# KL Divergence Visualization

In this notebook, we will run some simple simulations to verify your results.

In particular, we will consider the coin-toss example, using weighted coins.

Let's first set up some utility functions, and generate the true weights of our coins.


In [None]:
import numpy as np
import matplotlib.pyplot as plt
from ipywidgets import interactive
import ipywidgets as widgets
import warnings
warnings.filterwarnings('ignore')


In [None]:
p_head = 0.60 + np.random.random() * 0.15
print("True P(head) = {}".format(p_head))


In [None]:
def prob_widget(title):
    return widgets.FloatSlider(
        value=p_head,
        min=0.01,
        max=0.99,
        step=0.01,
        description=title,
        disabled=False,
        continuous_update=False,
        orientation='horizontal',
        readout=True,
        readout_format='f')


def toss(num_coins, p=None):
    p = p or p_head
    return np.where(np.random.random(num_coins) > p, 0, 1)


Now that we've set up our utility functions, let's look at the distribution of our coin tosses.


In [None]:
num_trials = 10000
n = 100

data = np.array([sum(toss(n)) for _ in range(num_trials)])

plt.hist(data, bins=range(n))
plt.show()


This is a nice binomial distribution centered at $p_{head} n$, as we'd expect.

## Part (a)
Let's now look at our distribution from part (a).
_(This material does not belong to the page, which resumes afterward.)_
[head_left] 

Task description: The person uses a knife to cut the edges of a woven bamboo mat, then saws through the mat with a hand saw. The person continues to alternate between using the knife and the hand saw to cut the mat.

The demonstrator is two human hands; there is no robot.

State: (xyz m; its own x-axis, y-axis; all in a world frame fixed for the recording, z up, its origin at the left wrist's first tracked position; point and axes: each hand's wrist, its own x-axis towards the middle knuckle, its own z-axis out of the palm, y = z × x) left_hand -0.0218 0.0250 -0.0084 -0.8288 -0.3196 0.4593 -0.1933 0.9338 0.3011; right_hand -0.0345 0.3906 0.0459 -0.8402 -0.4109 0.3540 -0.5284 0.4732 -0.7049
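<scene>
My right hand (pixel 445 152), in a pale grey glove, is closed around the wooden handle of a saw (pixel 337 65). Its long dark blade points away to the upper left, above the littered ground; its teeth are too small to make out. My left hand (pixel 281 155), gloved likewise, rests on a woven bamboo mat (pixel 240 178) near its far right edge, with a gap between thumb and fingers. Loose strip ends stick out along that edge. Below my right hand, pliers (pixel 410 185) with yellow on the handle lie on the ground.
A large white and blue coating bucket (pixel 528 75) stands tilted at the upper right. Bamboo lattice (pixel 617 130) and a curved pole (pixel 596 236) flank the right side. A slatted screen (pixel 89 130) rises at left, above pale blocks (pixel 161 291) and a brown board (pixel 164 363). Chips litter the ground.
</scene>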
First, we will plot the number of possible ways to achieve a certain number of heads, out of 100 total coin tosses.


In [None]:
def entropy(p):
    return sum(p * np.log(1 / p))

def log_num_possibilities(n, num_heads):
    f_n = np.array([n - num_heads, num_heads])
    return n * entropy(f_n / n)

def num_possibilities(n, num_heads):
    return np.exp(log_num_possibilities(n, num_heads))

xs = range(1, 100)
plt.plot(xs, [num_possibilities(n, num_heads) for num_heads in xs])
plt.show()


Ignoring the vertical scale and focusing only on its relative magnitude, does this distribution match the histogram of the coin toss samples? Why or why not?


### begin (a) ###

### end (a) ###


## Part (b)

We will now compute and plot the probability of our observations (generated using `toss`) working under the hypothesis that the coin is fair (equally likely to be heads or tails). Note that we actually plot the log of our probability, to reduce numerical error.


In [None]:
def log_p_empirical_type(n, num_heads, p_guess):
    return log_num_possibilities(n, num_heads) + num_heads * np.log(p_guess) + (n - num_heads) * np.log(1 - p_guess)

def p_empirical_type(n, num_heads, p_guess):
    return np.exp(log_p_empirical_type(n, num_heads, p_guess))

def plot_empirical_prob(p, p_guess):
    candidate_ns = range(100, 1000)
    p_observations = []
    for n in candidate_ns:
        num_heads = sum(toss(n, p))
        p_observations.append(log_p_empirical_type(n, num_heads, p_guess))

    plt.plot(candidate_ns, p_observations)

p = prob_widget("True probability")
p_guess = prob_widget("Hypothesis probability")
interactive(plot_empirical_prob, p=p, p_guess=p_guess)


Comment on how the slope of the above plot varies with the true and hypothesized $p_{head}$. (be aware that the y-axis scale will change as you drag the slider!) When is it steepest? When is it flattest? How does this relate to your observations?


### begin (b) ###

### end (b) ###


The next plot normalizes the above probability by $1/n$. We return to the hypothesis of a fair coin and the true distribution that we chose at the beginning of the notebook, ignoring the values chosen with the sliders above.

As you proved in the theory section, this quantity should converge to the (negation of the) KL divergence of the empirical model from the true one. Look at the plot and see whether it converges to the value we expect (computed below). Does it do so? (no response necessary, just observe the plot)


In [None]:
candidate_ns = range(100, 10000)
p_observations = []
for n in candidate_ns:
    num_heads = sum(toss(n))
    p_observations.append(log_p_empirical_type(n, num_heads, 0.5) / n)

plt.plot(candidate_ns, p_observations)


In [None]:
def compute_kl(p, q):
    return sum(p * np.log(p / q))

f = np.array([1 - p_head, p_head]) # true distribution
p = np.array([0.5, 0.5]) # hypothesis distribution

kl = compute_kl(f, p)
print("KL divergence: {}".format(kl))